Many of the victims of the armed conflict have been outspoken in their support for the peace process and upcoming plebiscite. Azzam Alkadhi speaks to community leader Virgelina Chará and finds out more.
Having been forcibly displaced three times and as a victim of continued violence and threats, community leader and champion of human rights Virgelina Chará is understandably keen for the violence to end.
“The conflict has had, and continues to have, a very big effect on me”, she tells The Bogotá Post. “The fact is that breaking someone’s social, economic, political and cultural fabric and breaking up their family is simply disastrous.”
Chará, who set up Asomujeres y Trabajo – an organisation that works with women and families who are victims of the armed conflict – arrived in Bogotá in 2003, after fleeing from threats from paramilitaries.
Yet despite, or perhaps because of her struggles and ordeals at the hands of the conflict, Chará is thoroughly supportive of the peace deal. Like many victims of Colombia’s lengthy war, she wants it to end so that no more vulnerable communities have to suffer.
Asomujer y Trabajo is an organisation that works with women who are victims of forced displacement and prostitution as well as families of those who have disappeared. Formally set up in 2006, the organisation runs workshops, gives talks and helps victims to sell products, set up businesses and take part in social and political activities.
“We – the victims, women, black communities – are those who, more than most, have demanded that the government sit down with guerrilla groups so that there are no more excuses, because we are the most abused.
“In Colombia we cannot make excuses for murder, disappearances, threats, displacement and violation of human rights just because a guerrilla group exists. There is no reason for these to take place in Colombia. What we are saying is that all of them – the FARC, ELN and what is left of the EPL – must disarm [in order to stop] continued violations of citizens’ rights.
“So we will vote ‘Yes’, not because the FARC have disarmed, but because for the first time an end to the conflict in Colombia has been negotiated. And the end of the conflict calls for the armed forces to respect legal forces, for legal forces to respect citizens.”
Despite this, Chará recognises that there is still plenty of work to be done, and will not be celebrating just yet, even if the nation votes ‘Yes’ in the plebiscite.
“In Colombia, there will be no peace until there are inclusive policies, while there is no employment, no education, no health and with the existence of public policies that go against the rights of citizens. We can’t talk about peace simply because a guerrilla group has demobilised when it is the responsibility of leaders to improve the quality of life of citizens.

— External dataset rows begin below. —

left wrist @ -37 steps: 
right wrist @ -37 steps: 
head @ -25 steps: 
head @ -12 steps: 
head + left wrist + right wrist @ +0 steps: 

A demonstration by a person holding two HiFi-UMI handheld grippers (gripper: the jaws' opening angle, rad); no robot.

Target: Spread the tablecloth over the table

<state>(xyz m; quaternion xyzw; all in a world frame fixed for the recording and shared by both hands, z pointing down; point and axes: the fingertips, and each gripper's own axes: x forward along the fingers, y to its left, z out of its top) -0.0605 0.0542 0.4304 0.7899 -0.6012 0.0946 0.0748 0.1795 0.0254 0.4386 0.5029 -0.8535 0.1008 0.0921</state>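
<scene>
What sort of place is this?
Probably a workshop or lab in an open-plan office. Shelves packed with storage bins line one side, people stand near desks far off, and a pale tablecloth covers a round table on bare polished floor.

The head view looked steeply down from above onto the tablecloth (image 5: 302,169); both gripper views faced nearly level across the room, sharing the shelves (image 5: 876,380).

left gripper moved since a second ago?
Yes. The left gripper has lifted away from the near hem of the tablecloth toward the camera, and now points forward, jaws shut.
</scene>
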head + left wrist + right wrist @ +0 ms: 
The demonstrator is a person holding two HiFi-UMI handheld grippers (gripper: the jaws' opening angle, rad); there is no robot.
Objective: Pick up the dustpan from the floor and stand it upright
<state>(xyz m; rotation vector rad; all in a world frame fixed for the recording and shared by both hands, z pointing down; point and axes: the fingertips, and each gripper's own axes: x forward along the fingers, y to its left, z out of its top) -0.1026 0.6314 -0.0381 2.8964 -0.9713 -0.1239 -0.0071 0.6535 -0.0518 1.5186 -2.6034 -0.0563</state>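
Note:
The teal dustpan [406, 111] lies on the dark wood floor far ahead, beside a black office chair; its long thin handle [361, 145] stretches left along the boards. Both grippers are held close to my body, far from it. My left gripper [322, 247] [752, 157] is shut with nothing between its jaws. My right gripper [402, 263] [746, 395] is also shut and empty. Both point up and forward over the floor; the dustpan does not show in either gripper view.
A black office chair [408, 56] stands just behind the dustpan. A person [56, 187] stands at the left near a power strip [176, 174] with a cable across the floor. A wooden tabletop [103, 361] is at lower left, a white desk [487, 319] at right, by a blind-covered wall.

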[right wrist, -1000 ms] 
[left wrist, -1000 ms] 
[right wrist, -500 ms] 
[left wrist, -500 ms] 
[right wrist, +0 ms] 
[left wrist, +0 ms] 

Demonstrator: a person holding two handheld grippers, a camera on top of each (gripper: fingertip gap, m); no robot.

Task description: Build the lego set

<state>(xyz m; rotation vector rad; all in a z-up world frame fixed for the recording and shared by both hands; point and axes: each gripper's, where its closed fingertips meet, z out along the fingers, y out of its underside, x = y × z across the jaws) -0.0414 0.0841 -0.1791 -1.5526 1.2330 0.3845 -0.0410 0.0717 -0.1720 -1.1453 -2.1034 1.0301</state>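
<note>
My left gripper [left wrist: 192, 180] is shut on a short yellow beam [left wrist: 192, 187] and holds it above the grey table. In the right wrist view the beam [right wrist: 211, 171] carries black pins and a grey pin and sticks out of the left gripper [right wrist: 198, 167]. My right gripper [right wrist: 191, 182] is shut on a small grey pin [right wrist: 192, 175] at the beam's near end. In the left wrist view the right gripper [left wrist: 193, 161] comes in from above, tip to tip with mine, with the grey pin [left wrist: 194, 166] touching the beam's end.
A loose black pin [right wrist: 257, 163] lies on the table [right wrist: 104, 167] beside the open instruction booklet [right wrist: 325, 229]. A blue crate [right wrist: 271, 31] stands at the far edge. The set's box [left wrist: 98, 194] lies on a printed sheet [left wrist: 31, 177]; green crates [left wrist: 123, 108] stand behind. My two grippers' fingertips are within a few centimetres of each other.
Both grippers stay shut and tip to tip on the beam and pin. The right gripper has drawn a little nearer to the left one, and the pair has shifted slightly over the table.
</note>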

“We will talk about peace the day that we achieve commitment, respect for the right to life, respect for the rights of citizens and the whole issue of social inclusion in public policies for all citizens. With the riches that exist in Colombia, there should be no such thing as extreme poverty.”
However, it is clear to Chará that a ‘Yes’ vote on October 2 is essential in allowing these improvements to be made: “It’s not really about the plebiscite, because with or without us the deal has already been signed. What the president is doing is asking Colombians whether they agree that the process should continue or not.”
And to those who are planning to vote ‘No’ in the plebiscite, she says, “I call on them to read the deal. If someone is saying ‘no’ it is because they are uninformed, but when you are informed you don’t need to think about or accept what others are saying. Everyone has to decide for themselves.”
¿Por qué cantan las aves?
Virgelina Chará is one of three women featured in the documentary, Por qué cantan las aves.
The film follows three Afro-Colombian women who were displaced by the violence and have rebuilt their lives in Bogotá. The poignant cinematography features Virgelina Chará, Luz Aida Angulo Angulo and Daira Elsa Quiñones Preciado, setting their songs against the backdrop of the grimy and picturesque capital city we know so well. The women sing the songs of their homelands as they struggle to adapt. They find that music, food, sewing and gardening offer connections and even the possibility to support others.
The first cut was shown in August as part of Colombia al Parque, and Alejandra Quintana Martínez and Adrián Villa Dávila, who are behind the project, hope that they will now be able to get funding to finish it. Watch out for it at conferences, forums and festivals next year.